South Carolina’s pension fund is running a deficit of $14.4 billion, and critics say that like so many other states across the country, South Carolina pension officials were blinded by the sparkle of Wall Street into making risky investments with taxpayer money.
“We have people making decisions that may be unduly influenced by huge sums of money,” Curtis M. Loftis Jr., South Carolina’s state treasurer, told The Daily Caller.
Loftis is working to revamp the pension system by cutting down on the risk of losing money in an economic downturn and removing what he sees as a layer of Wall Street secrecy.
“It’s all shaded by the lack of transparency and accountability,” he added. “It’s bleeding money from tax payers’ coffers — that should be invested — into the coffers of Wall Street and others.”
In an effort to produce faster returns to close in on the shortfall, state pension investors are engaging more frequently in alternative investments. Instead of using traditional public stocks and bonds, this money is being handled by Wall Street brokers in private equity firms and hedge funds.
These firms have the privilege of charging fees that run high into the millions. Just last year South Carolina paid $344 million in fees, without being told what specifically they were paying for.
“Public pension plans represent the largest inflow of cash into Wall Street,” Loftis said. “This lack of transparency and accountability keeps the playing field unlevel. So instead of owning that bus, we are still riding it.”
Chris Edwards, an expert on federal and state tax and budget issues at the libertarian Cato Institute, told TheDC that although corruption has been rife in state pension investment for years, he is more optimistic about reforms on the state level than, for example, in the federal budget.
“The corruption problem is caused by the fact that it’s such a lucrative business for Wall Street firms to manage these defined benefit plans. They have a big pool of assets and they need to make all of these active investment decisions,” Edwards said. “We don’t need that; it’s just asking for trouble.”
“But there is progress. It’s slow, but it’s happening,” he added.
Edwards praised states that have made efforts to increase the retirement age and contributions required by state and local workers, as well as reducing the benefits employees receive under their pension plans.
“Scott Walker’s pension reforms were actually not in themselves the slightest bit controversial,” he said. “And these sorts of reforms we’ve seen in numerous states.”
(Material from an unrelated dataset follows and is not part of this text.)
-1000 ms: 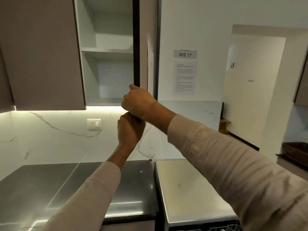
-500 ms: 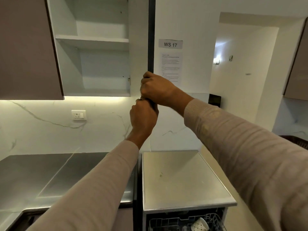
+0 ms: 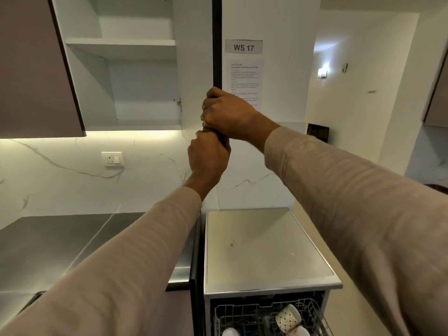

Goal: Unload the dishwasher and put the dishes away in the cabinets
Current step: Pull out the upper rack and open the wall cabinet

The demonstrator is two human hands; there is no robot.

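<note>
The upper cabinet (image 3: 143,93) stands open, with bare white shelves inside. Its door (image 3: 216,40) is swung out edge-on toward me as a dark vertical strip. My right hand (image 3: 225,115) grips the door's lower edge, and my left hand (image 3: 208,156) grips the bottom corner just beneath it. The two hands touch. At the bottom of the view the dishwasher (image 3: 266,251) is open, and its upper rack (image 3: 254,314) holds patterned cups (image 3: 288,317).
A closed brown cabinet door (image 3: 34,69) hangs at the left. A steel countertop (image 3: 60,241) lies below it, against a marble backsplash with a wall socket (image 3: 112,159). A "WS 17" sign (image 3: 243,47) and a printed sheet hang on the wall. A doorway opens at the right.
The cabinet door has swung further open, showing more of the shelves. My view has shifted right and down, bringing the dishwasher rack and cups into sight. Both hands stay on the door edge.
</note>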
“It has been a problem in some heavily unionized states, like Wisconsin and Illinois. The unions have exacerbated the problem. They have often pushed for excessive pensions.”
Ultimately, Edwards advocates for states switching from defined benefits plans to 401(k) or defined contribution plans. He believes this will solve the problem of underfunded and overpromised pensions. As well as eliminating corruption because the power to allocate assets will be put in the hands of individual workers and local governments.